(Source records)
• • • • • • •

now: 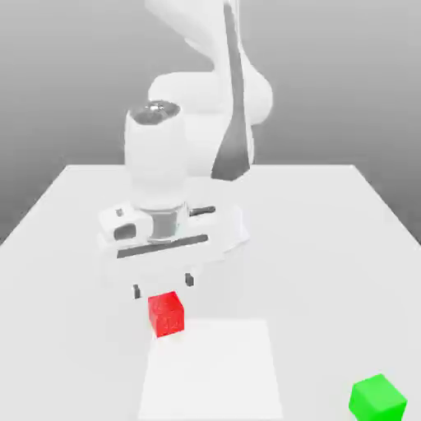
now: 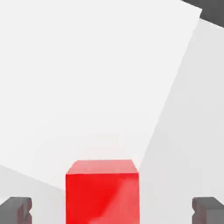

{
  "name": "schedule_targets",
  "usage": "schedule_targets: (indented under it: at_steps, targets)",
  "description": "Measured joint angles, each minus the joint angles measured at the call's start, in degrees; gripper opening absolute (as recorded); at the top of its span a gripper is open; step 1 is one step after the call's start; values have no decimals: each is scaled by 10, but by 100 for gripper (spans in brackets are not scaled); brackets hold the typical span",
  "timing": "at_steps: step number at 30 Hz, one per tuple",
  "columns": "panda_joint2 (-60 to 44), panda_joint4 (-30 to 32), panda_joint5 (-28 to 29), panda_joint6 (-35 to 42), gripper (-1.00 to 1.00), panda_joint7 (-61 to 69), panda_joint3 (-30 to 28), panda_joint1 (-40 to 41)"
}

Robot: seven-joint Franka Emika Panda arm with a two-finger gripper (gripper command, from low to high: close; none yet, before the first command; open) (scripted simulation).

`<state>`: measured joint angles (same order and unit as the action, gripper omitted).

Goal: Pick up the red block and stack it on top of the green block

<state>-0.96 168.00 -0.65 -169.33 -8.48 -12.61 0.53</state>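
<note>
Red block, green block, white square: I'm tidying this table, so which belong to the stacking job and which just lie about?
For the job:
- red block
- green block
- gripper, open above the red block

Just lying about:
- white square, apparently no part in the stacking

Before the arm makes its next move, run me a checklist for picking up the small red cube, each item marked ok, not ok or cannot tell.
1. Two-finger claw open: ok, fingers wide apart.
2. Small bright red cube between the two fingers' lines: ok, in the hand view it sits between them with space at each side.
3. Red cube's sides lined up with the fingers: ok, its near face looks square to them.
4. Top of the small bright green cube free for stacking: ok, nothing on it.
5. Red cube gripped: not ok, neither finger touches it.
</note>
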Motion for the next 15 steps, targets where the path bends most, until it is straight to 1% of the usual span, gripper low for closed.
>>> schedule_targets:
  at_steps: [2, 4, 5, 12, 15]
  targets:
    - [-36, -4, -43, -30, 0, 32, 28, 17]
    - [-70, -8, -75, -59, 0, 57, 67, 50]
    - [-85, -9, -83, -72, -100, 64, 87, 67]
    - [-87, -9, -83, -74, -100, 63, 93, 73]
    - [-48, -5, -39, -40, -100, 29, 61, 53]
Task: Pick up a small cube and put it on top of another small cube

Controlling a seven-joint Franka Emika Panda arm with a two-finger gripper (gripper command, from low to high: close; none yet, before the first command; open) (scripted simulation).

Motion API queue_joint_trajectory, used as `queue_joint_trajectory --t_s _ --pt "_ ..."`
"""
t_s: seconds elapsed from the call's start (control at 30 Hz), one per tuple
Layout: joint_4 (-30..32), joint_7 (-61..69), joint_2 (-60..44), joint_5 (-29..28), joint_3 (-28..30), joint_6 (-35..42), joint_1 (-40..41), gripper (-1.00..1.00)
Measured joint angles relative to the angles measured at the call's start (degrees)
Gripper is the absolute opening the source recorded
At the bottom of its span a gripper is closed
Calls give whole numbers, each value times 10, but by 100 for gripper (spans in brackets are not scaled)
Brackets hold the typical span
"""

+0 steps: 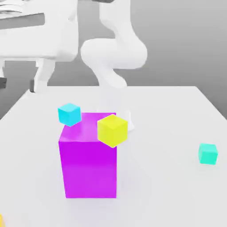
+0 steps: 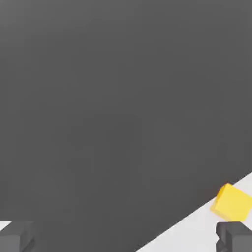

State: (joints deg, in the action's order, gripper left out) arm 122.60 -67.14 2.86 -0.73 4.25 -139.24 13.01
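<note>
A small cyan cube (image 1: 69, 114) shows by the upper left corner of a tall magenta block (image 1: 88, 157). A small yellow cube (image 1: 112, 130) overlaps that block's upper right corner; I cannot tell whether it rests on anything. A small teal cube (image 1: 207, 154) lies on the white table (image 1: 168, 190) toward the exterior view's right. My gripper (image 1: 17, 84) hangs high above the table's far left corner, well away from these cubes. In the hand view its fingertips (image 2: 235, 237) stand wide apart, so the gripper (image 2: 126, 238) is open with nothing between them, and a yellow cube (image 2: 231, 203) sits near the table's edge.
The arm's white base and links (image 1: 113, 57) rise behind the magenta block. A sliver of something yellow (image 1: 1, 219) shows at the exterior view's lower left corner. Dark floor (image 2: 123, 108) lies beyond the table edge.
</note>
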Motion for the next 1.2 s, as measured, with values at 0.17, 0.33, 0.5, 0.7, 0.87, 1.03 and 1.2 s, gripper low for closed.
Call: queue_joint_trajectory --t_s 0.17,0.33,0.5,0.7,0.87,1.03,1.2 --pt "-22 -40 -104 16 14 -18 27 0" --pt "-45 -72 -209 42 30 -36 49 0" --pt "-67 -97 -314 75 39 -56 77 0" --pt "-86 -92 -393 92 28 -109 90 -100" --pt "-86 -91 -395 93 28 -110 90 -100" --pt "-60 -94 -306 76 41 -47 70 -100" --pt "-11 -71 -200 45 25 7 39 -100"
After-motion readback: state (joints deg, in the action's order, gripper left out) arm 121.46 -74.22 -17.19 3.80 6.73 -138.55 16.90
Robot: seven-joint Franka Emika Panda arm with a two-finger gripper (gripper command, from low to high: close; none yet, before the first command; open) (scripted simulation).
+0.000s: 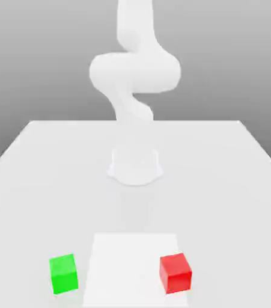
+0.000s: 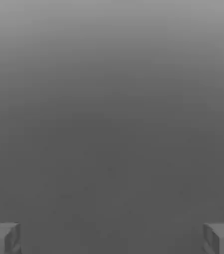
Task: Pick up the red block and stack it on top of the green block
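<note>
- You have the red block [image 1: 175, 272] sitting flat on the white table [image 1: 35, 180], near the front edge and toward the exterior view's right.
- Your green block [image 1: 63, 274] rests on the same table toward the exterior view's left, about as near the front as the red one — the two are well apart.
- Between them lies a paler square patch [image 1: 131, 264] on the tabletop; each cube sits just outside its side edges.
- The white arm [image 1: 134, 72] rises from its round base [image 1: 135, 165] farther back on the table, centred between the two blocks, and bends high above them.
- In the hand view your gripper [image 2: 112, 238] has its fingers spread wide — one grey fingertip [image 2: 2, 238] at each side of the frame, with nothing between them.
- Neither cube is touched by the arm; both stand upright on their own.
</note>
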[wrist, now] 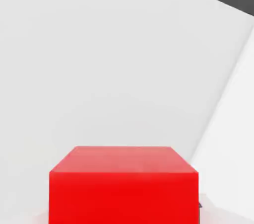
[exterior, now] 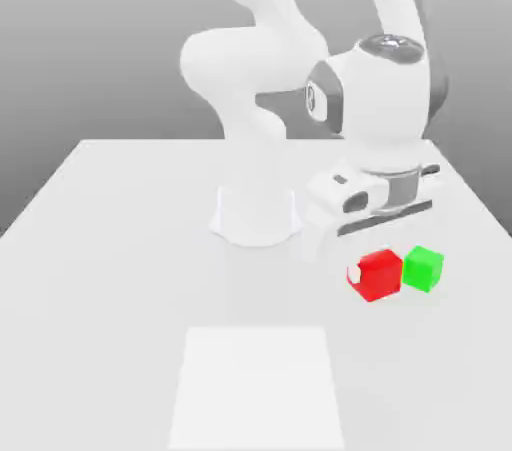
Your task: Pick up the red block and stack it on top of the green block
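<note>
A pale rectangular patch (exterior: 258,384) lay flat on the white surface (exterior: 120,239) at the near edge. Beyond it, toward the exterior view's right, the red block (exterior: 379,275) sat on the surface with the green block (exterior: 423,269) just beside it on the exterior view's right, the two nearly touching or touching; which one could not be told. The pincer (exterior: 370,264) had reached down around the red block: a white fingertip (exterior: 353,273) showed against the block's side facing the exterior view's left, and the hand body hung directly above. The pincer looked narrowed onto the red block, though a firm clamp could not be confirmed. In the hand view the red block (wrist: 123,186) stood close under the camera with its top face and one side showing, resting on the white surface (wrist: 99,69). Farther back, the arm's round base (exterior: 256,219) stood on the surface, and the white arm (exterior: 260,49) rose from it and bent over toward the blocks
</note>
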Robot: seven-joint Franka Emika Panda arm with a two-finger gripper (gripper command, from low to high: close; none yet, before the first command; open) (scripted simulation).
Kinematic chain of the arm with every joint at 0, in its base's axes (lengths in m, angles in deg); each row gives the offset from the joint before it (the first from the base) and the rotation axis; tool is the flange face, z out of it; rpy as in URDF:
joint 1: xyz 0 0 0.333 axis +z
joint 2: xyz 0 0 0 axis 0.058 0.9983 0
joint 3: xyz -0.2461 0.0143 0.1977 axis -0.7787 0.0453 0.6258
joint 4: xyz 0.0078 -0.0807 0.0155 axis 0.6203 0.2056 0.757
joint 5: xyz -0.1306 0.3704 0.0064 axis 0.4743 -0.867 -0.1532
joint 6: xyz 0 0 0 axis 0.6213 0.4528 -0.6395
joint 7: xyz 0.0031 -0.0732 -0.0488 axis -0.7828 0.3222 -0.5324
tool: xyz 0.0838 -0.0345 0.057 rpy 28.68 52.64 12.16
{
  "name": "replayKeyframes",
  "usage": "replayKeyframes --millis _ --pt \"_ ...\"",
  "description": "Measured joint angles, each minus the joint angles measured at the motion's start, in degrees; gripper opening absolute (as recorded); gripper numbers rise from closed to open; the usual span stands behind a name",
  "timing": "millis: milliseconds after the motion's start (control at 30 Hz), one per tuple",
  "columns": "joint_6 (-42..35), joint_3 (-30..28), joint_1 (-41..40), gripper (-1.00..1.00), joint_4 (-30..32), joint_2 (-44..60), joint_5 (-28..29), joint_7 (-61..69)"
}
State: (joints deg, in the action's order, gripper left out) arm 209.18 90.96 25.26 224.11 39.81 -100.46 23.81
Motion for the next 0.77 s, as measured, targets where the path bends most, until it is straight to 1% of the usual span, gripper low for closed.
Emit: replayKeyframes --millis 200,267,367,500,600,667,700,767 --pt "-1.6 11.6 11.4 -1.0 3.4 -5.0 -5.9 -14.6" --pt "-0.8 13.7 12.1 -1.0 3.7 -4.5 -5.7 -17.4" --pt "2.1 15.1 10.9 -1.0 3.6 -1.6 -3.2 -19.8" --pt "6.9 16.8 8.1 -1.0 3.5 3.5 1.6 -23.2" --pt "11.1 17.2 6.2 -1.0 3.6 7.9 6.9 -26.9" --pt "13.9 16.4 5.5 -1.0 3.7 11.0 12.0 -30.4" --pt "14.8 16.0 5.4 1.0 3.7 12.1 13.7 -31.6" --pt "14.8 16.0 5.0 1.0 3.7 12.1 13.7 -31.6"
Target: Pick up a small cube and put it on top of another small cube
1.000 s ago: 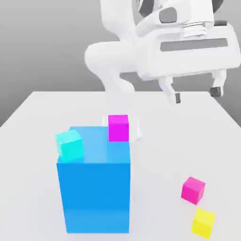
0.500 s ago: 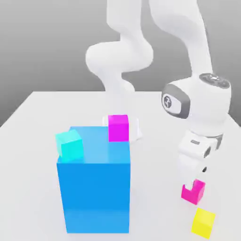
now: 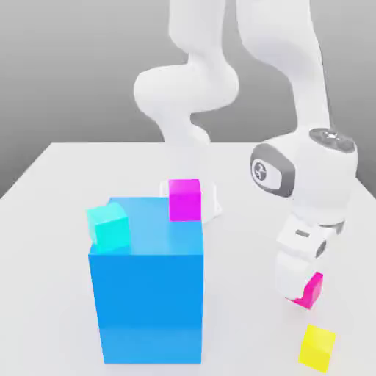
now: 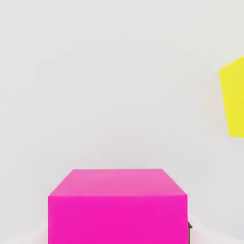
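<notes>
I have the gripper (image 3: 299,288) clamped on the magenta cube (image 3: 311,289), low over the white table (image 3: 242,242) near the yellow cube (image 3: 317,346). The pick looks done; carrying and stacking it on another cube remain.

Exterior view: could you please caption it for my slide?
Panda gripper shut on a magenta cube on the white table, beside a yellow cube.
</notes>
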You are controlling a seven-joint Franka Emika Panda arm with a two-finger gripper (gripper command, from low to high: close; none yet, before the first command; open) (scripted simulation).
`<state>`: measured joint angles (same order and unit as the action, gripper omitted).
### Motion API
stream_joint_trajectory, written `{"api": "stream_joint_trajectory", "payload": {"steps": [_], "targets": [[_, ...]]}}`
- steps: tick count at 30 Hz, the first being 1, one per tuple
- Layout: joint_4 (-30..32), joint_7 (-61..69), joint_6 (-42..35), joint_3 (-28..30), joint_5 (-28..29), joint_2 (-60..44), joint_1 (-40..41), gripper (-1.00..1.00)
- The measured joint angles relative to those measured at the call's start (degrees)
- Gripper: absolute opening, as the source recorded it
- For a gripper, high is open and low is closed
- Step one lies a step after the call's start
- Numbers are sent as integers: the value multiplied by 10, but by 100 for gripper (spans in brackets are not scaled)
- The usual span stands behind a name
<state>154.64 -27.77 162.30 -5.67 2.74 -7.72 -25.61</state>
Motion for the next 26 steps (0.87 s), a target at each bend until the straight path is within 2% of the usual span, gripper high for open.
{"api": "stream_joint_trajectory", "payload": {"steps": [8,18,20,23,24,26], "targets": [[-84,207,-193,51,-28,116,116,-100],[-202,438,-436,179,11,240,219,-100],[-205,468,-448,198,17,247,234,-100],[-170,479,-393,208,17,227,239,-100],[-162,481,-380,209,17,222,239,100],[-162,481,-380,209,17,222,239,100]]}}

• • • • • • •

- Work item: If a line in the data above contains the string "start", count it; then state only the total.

- Exercise solution: 7